[Chandler-dev] What is next for Chandler desktop?
D John Anderson
john at osafoundation.org
Sun Sep 9 17:12:35 PDT 2007
+1
On Sep 9, 2007, at 2:27 PM, Andi Vajda wrote:
>
> So what's next for Chandler and OSAF ?
>
> It looks like we actually released Preview on Friday. Yes !!
> Congratulations to everyone and everybody :-D
>
> We, at OSAF, have had a long tradition of being harsh on ourselves.
> How about, for once, for a change - pleeeeease - patting ourselves
> on the back about our accomplishment ?
>
> Yes our architecture sucks, yes our UI sucks, yes our
> implementation sucks, yes our features suck, yes our schedule
> sucks, yes our product sucks, yes we all suck, yes software
> development sucks, yes the world sucks. Now what ?

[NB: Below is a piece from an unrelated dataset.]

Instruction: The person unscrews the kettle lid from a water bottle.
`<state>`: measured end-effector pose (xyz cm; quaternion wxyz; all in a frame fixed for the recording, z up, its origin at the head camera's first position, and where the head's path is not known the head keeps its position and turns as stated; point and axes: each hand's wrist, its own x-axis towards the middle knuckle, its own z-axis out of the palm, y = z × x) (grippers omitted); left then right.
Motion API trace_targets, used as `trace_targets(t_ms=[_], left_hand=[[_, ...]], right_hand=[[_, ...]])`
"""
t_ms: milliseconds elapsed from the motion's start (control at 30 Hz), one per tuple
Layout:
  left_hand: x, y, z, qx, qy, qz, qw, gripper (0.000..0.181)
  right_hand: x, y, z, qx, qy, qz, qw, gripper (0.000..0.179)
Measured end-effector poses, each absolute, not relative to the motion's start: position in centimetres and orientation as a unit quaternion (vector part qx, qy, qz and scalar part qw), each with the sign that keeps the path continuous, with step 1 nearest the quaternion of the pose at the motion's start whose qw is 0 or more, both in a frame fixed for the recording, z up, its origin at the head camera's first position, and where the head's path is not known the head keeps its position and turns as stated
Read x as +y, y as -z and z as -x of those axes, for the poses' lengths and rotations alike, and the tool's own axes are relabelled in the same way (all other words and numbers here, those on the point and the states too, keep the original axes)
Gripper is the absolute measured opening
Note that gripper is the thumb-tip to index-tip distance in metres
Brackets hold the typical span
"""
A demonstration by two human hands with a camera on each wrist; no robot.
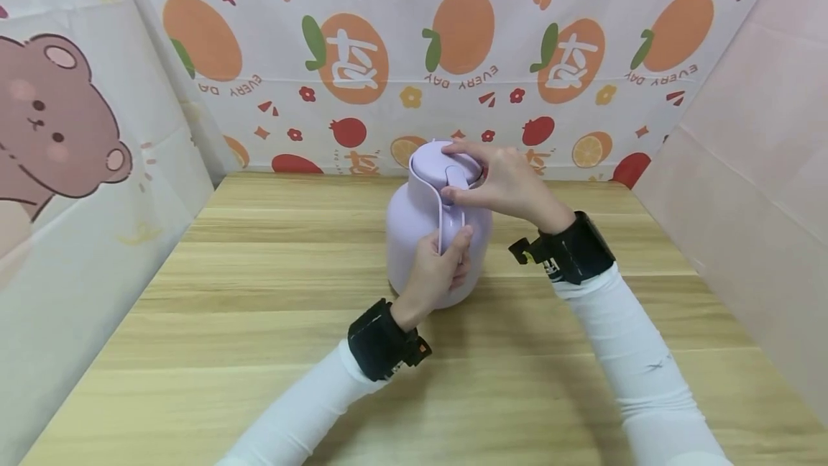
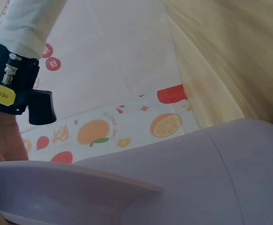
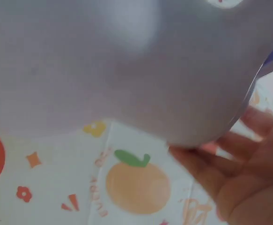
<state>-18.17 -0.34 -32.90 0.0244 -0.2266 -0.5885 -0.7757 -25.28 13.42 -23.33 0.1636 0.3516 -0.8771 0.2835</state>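
Observation:
A lavender thermal jug stands upright on the wooden table, its handle turned toward me. My left hand grips that handle, thumb up along it. Over the top, my right hand holds the round lid, with fingers on the far edge and the thumb at the near side by the lid's tab. The left wrist view has the handle large along the bottom. In the right wrist view the jug fills the upper part, and the right hand's fingertips touch its rim.
The wooden table reaches back to a fruit-printed cloth just behind the jug. Pale cloth walls stand on both sides, the left one with a printed bear. Black bands circle both wrists.

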Motion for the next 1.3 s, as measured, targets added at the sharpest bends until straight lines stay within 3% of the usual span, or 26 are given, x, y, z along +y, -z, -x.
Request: trace_targets(t_ms=[267,467,667,900,1300], left_hand=[[-0.4,33.1,18.1,-0.588,0.778,0.22,0.024,0.038],[0.2,33.1,18.2,-0.578,0.786,0.216,0.027,0.039],[0.2,33.0,18.4,-0.57,0.793,0.215,0.03,0.038],[-0.2,33.0,18.2,-0.572,0.792,0.211,0.031,0.038],[-0.2,32.5,17.7,-0.582,0.783,0.217,0.037,0.038]], right_hand=[[15.5,23.5,27.3,-0.846,-0.344,-0.404,0.063,0.054],[15.5,22.6,26.6,-0.872,-0.305,-0.38,0.046,0.049],[12.1,21.0,24.8,-0.925,-0.212,-0.309,0.061,0.048],[9.4,21.8,24.6,-0.943,-0.12,-0.289,0.111,0.053],[10.1,22.2,25.5,-0.921,-0.172,-0.327,0.127,0.049]])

> The tone of this thread so far has been rather depressing.
>
> Instead, I'd like to suggest the following as our next steps until
> 1.0.
> I'd like to suggest something I'm actually looking forward to.
>
> As was said before, our most important goal is to acquire new
> users. Without users, we have no purpose. Personally, I've worked
> all these years on this project because it's had the promise of
> being usable by the general public from the very beginning and
> because I can actually explain to friends and family what our
> product is about.
>
> We're four years late in the 2002 promise of getting a user-ready
> release out the door. During this time, we haven't much worked with
> the outside world apart from a committed group of about a dozen
> very early adopters. It is high time we switch gears and become
> more responsible to our users:
>
> - No more nine month-long release cycles
> Over the last few weeks, we've been capable of releasing a
> decent RC build
> every other day or so. Why stop now ? We have about a 100 bugs
> targetted
> for our next release 0.7.1.
>
> Our 0.7.1 release is currently planned in about a month.
> Yeah, right.
>
> This feels so déjà vu. Given our record, I frankly don't see us
> fixing
> these hundred bugs plus all the additional ones that haven't
> yet been
> reported and have another release of the same quality ready in
> a month.
>
> Instead, I'd like us to continue releasing a new RC quality
> build every
> few days that incorporates the most recent bug fixes and general
> improvements, small or large, as they get ready.
>
> . To make frequent upgrades less painful for our users we
> need to
> implement what many other software products already do,
> namely an
> automatic check for an available upgrade with an automatic
> export/install/import of the user's data if they choose to
> upgrade.
>
> . To make frequent upgrades less painful for us, we need to
> keep the
> release tree controlled and managed as we've been doing
> since July.
> Frequent 0.7.x releases need to come from the same 0.7
> tree. Either
> we keep 0.7+ on the trunk or make a branch, but - here is
> the point -
> we're not making, for the foreseeable future - until it
> becomes
> unpractical or until after release 1.0 - 0.7+ releases from
> an svn
> tree that was wide open at some point in the release cycle.
>
> - No more gaping feature holes
> We must plug the most gaping feature holes between now and
> release 1.0.
> This includes contacts, syncing with various portable devices
> and whatever
> other feature hole gets critical mass consensus from our _new_
> users.
>
> If we can deliver this to our users then we've delivered on the
> Chandler 1.0 promise.
>
> Now, about development.
>
> Some have pointed out in this thread and elsewhere, with reason,
> various flaws in our design, architecture, implementation, features
> and product, in our development methodology and in our character
> that will make delivering on these goals that much harder. I sure
> hope that some of this criticism has to do with release fatigue but
> nonetheless, I have to agree with the gist of it.
>
> A lot of software decisions were made over the years by accretion.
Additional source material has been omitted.